Editorial: Get tougher on obstinate developer
Friday, June 11, 2004 | 9:14 a.m.
Common business sense tells us that most developers of a sprawling residential community would want an elementary school to be a part of their master plan. Most, we think, would agree in a heartbeat to donate 10 acres for the school, which would be an amenity they could boast of in their sales brochures.
But not Rhodes Homes, which for years has been refusing to honor a 1996 agreement with Clark County to set aside 10 acres at its nearly 1,400-acre Rhodes Ranch development in southwest Clark County. Rhodes Homes has already built 4,800 homes at the site and has been pulling 100 building permits a month, on its way toward building a total of 9,000 homes there.
Clark County Commissioner Lynette Boggs McDonald, who was appointed to her District F seat in April by Gov. Kenny Guinn, quickly found the way to bring Rhodes Homes to the negotiating table. She put a hold on all building permits for Rhodes Ranch until a plan has been finalized for an elementary school. Talks are now under way for a site just west of Rhodes Ranch, on public land controlled by the Bureau of Land Management.

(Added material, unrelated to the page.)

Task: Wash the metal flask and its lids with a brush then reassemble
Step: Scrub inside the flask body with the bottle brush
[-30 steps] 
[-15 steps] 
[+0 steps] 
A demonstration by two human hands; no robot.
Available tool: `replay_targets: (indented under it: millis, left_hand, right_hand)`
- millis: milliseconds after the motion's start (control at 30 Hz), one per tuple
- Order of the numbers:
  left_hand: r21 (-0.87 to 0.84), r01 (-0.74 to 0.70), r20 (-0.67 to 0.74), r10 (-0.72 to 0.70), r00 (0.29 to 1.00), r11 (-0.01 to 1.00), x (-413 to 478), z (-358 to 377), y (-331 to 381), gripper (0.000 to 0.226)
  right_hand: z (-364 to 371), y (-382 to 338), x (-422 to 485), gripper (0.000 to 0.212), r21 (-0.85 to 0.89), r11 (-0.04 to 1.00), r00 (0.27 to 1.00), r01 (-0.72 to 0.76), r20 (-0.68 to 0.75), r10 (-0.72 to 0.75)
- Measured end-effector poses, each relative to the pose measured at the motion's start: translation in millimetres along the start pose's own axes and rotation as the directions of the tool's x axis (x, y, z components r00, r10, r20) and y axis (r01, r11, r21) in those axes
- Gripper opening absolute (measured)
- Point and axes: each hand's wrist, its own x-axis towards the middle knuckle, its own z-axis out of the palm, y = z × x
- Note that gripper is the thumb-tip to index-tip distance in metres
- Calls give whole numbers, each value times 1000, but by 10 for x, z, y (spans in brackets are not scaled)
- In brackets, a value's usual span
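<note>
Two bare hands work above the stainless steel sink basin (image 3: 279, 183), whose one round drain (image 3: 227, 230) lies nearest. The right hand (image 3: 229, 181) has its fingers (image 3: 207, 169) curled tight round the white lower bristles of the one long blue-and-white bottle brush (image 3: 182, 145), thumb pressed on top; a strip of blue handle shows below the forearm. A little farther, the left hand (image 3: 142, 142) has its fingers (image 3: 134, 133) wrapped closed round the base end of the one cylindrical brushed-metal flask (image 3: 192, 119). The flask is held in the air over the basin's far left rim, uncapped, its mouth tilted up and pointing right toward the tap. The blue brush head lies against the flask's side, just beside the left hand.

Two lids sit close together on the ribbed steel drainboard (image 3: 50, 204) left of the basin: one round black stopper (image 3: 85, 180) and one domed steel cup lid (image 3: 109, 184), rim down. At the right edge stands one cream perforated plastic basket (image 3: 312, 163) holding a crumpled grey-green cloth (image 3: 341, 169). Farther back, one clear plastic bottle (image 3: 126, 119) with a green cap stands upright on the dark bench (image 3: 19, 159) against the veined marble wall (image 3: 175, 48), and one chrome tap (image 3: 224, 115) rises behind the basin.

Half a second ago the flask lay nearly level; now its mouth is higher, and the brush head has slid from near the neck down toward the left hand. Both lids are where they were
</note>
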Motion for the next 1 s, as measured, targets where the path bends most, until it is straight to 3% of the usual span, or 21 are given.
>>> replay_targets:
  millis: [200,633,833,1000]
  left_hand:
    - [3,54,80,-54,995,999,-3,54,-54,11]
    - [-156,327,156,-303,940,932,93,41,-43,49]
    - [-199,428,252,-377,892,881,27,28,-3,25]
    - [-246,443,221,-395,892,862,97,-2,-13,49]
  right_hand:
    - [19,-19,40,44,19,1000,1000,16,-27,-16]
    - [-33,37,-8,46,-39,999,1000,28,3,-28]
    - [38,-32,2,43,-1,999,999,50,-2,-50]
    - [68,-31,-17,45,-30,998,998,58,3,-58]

This is progress, but hardly a solution. The school should be within the development, on land Rhodes Homes agreed to donate in exchange for approval to build the community. The taxpayers should not have to sacrifice land so that Rhodes can weasel out of his responsibility to provide a school site. In a more sane planning world, Rhodes would be required to donate, or provide at deep discount, land for two or three elementary schools, a middle school and a high school.
The school district and county have been more than accommodating. Early in the development they suspended, but never canceled, the elementary school agreement because they were told Rhodes Ranch would be an age-restricted community. When Rhodes Homes began building homes for families with children in 1998, the agreement was back on. The company should have honored it then. It should be forced to honor it now.